Task details:
To answer, print the line containing "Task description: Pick" and each line after it in the listing below, exactly as they stand.

▼

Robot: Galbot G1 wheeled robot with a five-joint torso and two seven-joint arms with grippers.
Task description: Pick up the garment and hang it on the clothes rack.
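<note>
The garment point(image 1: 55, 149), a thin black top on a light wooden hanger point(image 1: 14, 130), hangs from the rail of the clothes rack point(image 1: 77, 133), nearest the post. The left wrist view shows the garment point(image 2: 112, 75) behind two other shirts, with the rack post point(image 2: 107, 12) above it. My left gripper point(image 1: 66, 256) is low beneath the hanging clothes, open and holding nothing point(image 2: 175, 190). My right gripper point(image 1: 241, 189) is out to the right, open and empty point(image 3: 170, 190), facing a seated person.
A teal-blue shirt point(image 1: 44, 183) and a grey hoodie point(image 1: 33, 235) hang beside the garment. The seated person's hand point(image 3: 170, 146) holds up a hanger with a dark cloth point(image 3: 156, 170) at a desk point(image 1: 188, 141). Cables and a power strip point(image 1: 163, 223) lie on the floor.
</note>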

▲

Result for this exercise:
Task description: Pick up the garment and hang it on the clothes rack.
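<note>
The garment point(image 1: 55, 149), a thin black top on a light wooden hanger point(image 1: 14, 130), hangs from the rail of the clothes rack point(image 1: 77, 133), nearest the post. The left wrist view shows the garment point(image 2: 112, 75) behind two other shirts, with the rack post point(image 2: 107, 12) above it. My left gripper point(image 1: 66, 256) is low beneath the hanging clothes, open and holding nothing point(image 2: 175, 190). My right gripper point(image 1: 241, 189) is out to the right, open and empty point(image 3: 170, 190), facing a seated person.
A teal-blue shirt point(image 1: 44, 183) and a grey hoodie point(image 1: 33, 235) hang beside the garment. The seated person's hand point(image 3: 170, 146) holds up a hanger with a dark cloth point(image 3: 156, 170) at a desk point(image 1: 188, 141). Cables and a power strip point(image 1: 163, 223) lie on the floor.
</note>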

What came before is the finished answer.